- Task objective
Once the images are set aside, print the remaining lines below exactly.

--- Collected data Enclosed Below ---

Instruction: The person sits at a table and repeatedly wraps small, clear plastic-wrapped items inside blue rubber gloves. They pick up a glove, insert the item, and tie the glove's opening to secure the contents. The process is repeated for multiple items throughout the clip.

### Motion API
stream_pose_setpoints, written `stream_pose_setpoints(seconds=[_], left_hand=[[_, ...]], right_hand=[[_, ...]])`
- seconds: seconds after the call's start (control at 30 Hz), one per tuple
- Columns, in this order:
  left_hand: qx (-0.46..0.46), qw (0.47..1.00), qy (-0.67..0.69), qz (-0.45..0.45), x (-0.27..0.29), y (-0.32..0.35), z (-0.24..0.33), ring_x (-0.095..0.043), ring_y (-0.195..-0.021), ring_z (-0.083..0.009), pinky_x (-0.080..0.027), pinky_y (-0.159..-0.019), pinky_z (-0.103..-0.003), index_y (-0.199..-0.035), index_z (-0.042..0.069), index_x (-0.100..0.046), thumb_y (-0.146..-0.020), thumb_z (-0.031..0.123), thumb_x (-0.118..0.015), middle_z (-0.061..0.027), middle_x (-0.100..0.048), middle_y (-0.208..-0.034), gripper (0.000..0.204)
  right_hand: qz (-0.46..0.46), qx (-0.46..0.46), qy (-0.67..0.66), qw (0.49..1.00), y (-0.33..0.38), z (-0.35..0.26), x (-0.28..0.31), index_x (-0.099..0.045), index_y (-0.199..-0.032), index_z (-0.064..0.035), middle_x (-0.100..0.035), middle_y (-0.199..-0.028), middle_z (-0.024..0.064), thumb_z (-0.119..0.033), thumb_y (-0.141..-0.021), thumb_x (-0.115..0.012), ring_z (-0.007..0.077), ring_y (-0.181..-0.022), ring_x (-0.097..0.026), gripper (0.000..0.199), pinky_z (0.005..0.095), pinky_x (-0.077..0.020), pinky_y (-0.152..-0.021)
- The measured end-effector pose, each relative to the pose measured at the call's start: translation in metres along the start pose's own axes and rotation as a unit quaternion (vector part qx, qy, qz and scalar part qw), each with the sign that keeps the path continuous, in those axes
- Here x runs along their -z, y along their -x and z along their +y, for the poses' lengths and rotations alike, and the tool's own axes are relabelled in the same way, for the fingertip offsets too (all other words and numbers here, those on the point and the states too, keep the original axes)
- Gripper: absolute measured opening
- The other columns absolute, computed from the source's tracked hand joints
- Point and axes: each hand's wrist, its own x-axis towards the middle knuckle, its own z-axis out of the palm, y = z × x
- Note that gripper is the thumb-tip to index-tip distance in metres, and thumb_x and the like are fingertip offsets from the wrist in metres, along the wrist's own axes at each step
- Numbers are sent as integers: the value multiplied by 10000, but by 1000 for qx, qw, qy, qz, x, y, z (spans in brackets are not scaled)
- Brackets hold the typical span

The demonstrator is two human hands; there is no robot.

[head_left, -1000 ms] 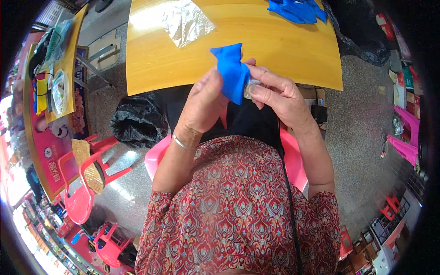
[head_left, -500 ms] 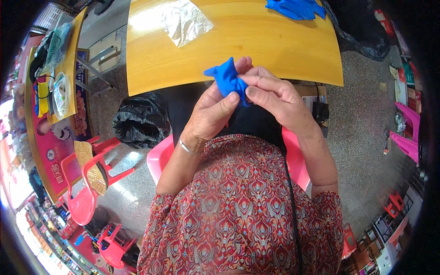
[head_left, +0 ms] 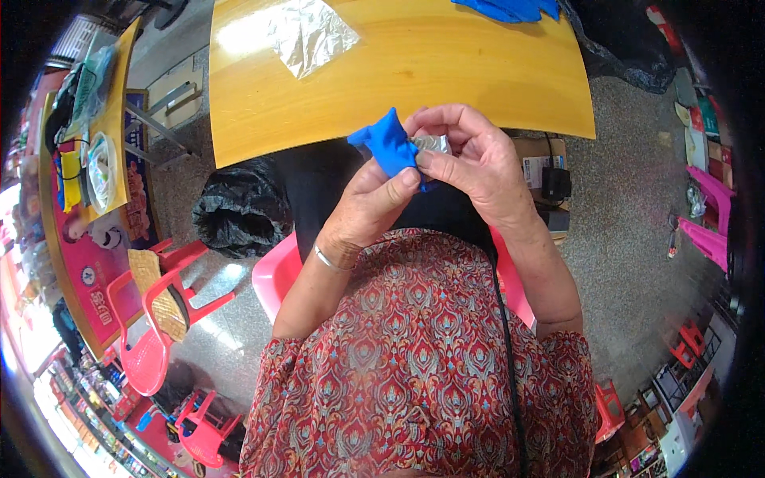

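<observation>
A small bright blue piece of cloth point(head_left: 390, 145) with pointed corners is in front of my body, at the near edge of the table. My left hand point(head_left: 362, 201) grips it from below, thumb pressed on its lower part. At its right side my right hand point(head_left: 488, 163) pinches a small crinkled silvery piece point(head_left: 434, 144) between thumb and fingers. This shiny piece touches the blue cloth or comes out of it; I cannot tell which. Some of the right fingertips are hidden behind the cloth.
On the yellow table point(head_left: 446, 84) lie a crumpled clear plastic bag point(head_left: 313, 36) and, far right, more blue cloth point(head_left: 514, 8). A black plastic bag point(head_left: 243, 209) stands open on the floor at left. A red chair point(head_left: 147, 350) is farther left; cardboard point(head_left: 530, 150) sits under the table.
My right hand has shifted slightly right and its fingers have lifted apart from the cloth. A silvery piece now shows between them. The blue cloth has tipped a little left.
</observation>
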Motion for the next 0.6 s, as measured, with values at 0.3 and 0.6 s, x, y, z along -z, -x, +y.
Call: stream_pose_setpoints(seconds=[0.3, 0.6], left_hand=[[-62, 996, 10, -58, 4, -17, -7, -267, -1386, -270, -213, -1139, -418, -1468, -19, -161, -827, 711, -436, -154, -244, -1505, 1010], [-14, 998, -60, -8, 5, -13, -3, -376, -1311, -241, -267, -1111, -374, -1448, -24, -215, -868, 703, -359, -132, -349, -1433, 941]], right_hand=[[-63, 36, 88, 993, 7, -2, 4, -622, -1114, 7, -605, -1078, 63, -70, -842, -690, 107, -969, -585, 291, 254, -506, -826], [-32, 130, 308, 942, -1, 3, 6, -635, -1045, 2, -612, -970, 79, -72, -782, -704, 152, -867, -608, 282, 272, -487, -739]])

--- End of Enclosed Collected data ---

- Result for this exercise
Instruction: The person sits at a table and repeatedly wraps small, clear plastic-wrapped items inside blue rubber gloves. They pick up a glove, insert the item, and tie the glove's opening to secure the contents. The process is repeated for multiple items throughout the clip.

### Motion API
stream_pose_setpoints, written `stream_pose_setpoints(seconds=[_], left_hand=[[_, ...]], right_hand=[[_, ...]])`
- seconds: seconds after the call's start (control at 30 Hz), one per tuple
- Columns, in this order:
  left_hand: qx (-0.46..0.46), qw (0.47..1.00), qy (-0.67..0.69), qz (-0.45..0.45), x (-0.27..0.29), y (-0.32..0.35), z (-0.24..0.33), ring_x (-0.095..0.043), ring_y (-0.195..-0.021), ring_z (-0.083..0.009), pinky_x (-0.080..0.027), pinky_y (-0.159..-0.019), pinky_z (-0.103..-0.003), index_y (-0.199..-0.035), index_z (-0.042..0.069), index_x (-0.100..0.046), thumb_y (-0.146..-0.020), thumb_z (-0.031..0.123), thumb_x (-0.118..0.015), middle_z (-0.061..0.027), middle_x (-0.100..0.048), middle_y (-0.208..-0.034), gripper (0.000..0.204)
  right_hand: qz (-0.46..0.46), qx (-0.46..0.46), qy (-0.67..0.66), qw (0.49..1.00), y (-0.33..0.38), z (-0.35..0.26), x (-0.28..0.31), index_x (-0.099..0.045), index_y (-0.199..-0.032), index_z (-0.064..0.035), middle_x (-0.100..0.035), middle_y (-0.199..-0.028), middle_z (-0.024..0.064), thumb_z (-0.119..0.033), thumb_y (-0.141..-0.021), thumb_x (-0.115..0.012), ring_z (-0.007..0.077), ring_y (-0.181..-0.022), ring_x (-0.097..0.026), gripper (0.000..0.199), pinky_z (0.005..0.095), pinky_x (-0.077..0.020), pinky_y (-0.152..-0.021)
- The measured end-effector pose, each relative to the pose measured at the call's start: translation in metres along the start pose's own axes and rotation as a unit quaternion (vector part qx, qy, qz and scalar part qw), each with the sign that keeps the path continuous, in those axes
- Here x runs along their -z, y along their -x and z along their +y, for the poses' lengths and rotations alike, and the tool's own axes are relabelled in the same way, for the fingertip offsets too (all other words and numbers here, those on the point and the states too, keep the original axes)
- Gripper: absolute measured opening
- The other columns absolute, computed from the source's tracked hand joints
- Point and axes: each hand's wrist, its own x-axis towards the middle knuckle, its own z-axis out of the palm, y = z × x
- Note that gripper is the thumb-tip to index-tip distance in metres, and thumb_x and the like are fingertip offsets from the wrist in metres, along the wrist's own axes at each step
- Numbers are sent as integers: the value multiplied by 10000, but by 1000 for qx, qw, qy, qz, x, y, z (spans in brackets are not scaled)
- Brackets hold the typical span

The demonstrator is two human hands; there is no robot.

[head_left, -1000 ms] 
[head_left, -500 ms] 
[head_left, +0 ms] 

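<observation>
A small bright blue piece of cloth point(head_left: 390, 145) with pointed corners is in front of my body, at the near edge of the table. My left hand point(head_left: 362, 201) grips it from below, thumb pressed on its lower part. At its right side my right hand point(head_left: 488, 163) pinches a small crinkled silvery piece point(head_left: 434, 144) between thumb and fingers. This shiny piece touches the blue cloth or comes out of it; I cannot tell which. Some of the right fingertips are hidden behind the cloth.
On the yellow table point(head_left: 446, 84) lie a crumpled clear plastic bag point(head_left: 313, 36) and, far right, more blue cloth point(head_left: 514, 8). A black plastic bag point(head_left: 243, 209) stands open on the floor at left. A red chair point(head_left: 147, 350) is farther left; cardboard point(head_left: 530, 150) sits under the table.
My right hand has shifted slightly right and its fingers have lifted apart from the cloth. A silvery piece now shows between them. The blue cloth has tipped a little left.
</observation>
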Motion for the next 0.6 s, as measured, with values at 0.3 and 0.6 s, x, y, z along -z, -x, +y.
Call: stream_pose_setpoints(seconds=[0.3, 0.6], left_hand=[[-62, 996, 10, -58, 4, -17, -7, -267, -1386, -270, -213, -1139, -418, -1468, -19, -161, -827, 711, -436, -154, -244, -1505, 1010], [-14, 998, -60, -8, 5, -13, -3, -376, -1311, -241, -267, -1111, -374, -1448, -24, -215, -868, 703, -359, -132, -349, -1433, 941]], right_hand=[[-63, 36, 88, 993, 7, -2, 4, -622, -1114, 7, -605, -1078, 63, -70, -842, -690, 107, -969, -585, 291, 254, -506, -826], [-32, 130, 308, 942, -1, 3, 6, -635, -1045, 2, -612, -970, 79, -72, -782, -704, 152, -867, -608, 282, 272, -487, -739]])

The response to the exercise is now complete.